It started with the smoothest win over Kramnik he will ever achieve. It was one of those rarest cases when Kramnik was caught in the opening (and in an endgame at that!) and didn’t react correctly. The game was practically over very quickly even though it lasted 50 moves.
In the next round Carlsen was in Kramnik’s shoes. He lost very easily to Aronian, even not taking his best chance when it was offered.
This win put Aronian equal first with Carlsen with one round to go (and the tie-breaks were in his favour!) But then Carlsen got himself our of the hole he put himself in by nicely beating his former second Eljanov.
Coupled with Aronian’s draw against Harikrishna this win secured Carlsen’s first win in the Norwegian supertournaments. Probably a weight off his chest as well, as failing to win at home 3 years in a row must have been a burden. Except for his off day against Aronian Carlsen played really well and maybe this will be an extra motivation for him to get back the rating he lost last year.
Aronian’s second place wasn’t impressive – he got there by winning his two whites in a row, beating Eljanov after blundering first and then being the right man in the right place at the right time for the Carlsen’s off day.

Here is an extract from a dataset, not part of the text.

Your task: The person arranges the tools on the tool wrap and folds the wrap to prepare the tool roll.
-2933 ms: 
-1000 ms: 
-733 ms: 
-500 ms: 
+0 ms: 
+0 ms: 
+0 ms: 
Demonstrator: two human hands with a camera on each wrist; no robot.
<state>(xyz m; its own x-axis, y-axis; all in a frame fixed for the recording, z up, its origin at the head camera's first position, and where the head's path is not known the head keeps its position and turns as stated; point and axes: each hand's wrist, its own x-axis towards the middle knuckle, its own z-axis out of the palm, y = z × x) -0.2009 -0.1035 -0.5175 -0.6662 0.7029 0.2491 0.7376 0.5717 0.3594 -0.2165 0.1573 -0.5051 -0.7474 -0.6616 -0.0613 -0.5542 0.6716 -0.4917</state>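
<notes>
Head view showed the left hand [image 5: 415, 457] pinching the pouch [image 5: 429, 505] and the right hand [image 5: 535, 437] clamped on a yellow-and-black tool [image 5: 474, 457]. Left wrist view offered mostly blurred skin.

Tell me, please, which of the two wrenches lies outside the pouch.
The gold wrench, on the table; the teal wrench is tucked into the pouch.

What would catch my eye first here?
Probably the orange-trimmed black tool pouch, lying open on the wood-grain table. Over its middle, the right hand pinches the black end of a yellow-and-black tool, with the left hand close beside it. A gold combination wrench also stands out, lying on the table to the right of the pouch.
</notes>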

But after the disappointment in the Candidates this must come as some sort of a sweetener.
Vachier, Topalov and Kramnik shared 3rd with +1. The Frenchman continues his constant good form when playing the elite tournaments while for Topalov this result after the Candidates is even sweeter than for Aronian. He was probably so happy to finish on a positive score that he even played 1 e4 against Kramnik in the last round! The last time that happened in a classical game was in 2005, at the Sofia MTel Masters, when they were still on speaking terms! Of course he played 1 e4 expecting Kramnik’s Berlin, which he avoided by 4 d3, but all this made sure that he wasn’t risking and played safely throughout. Kramnik, like Carlsen, had one off day, otherwise he was in good shape as his win against Harikrishna showed.
The rest were on 50% or below. Worth noting is Giri’s minus score. Probably a variant of the famous rule that a long series of draws ends in a loss, in this case a long series of solid tournaments ends in a bad tournament. But it’s Giri, so I expect him to be back with more social media trash-talking and Najdorfs.
A few words about the blitz show in St. Louis. All eyes (mine included) were on Kasparov and he didn’t disappoint. He was outplaying his younger opponents, but when you blunder nothing can save you. What is worrying for the current state of chess is that a player who retired 11 years ago is still by far the biggest crowd puller, I’d say even bigger than Carlsen. The world is begging him to play more, but that won’t happen. The show is over and it’s time to switch our attention to Carlsen again.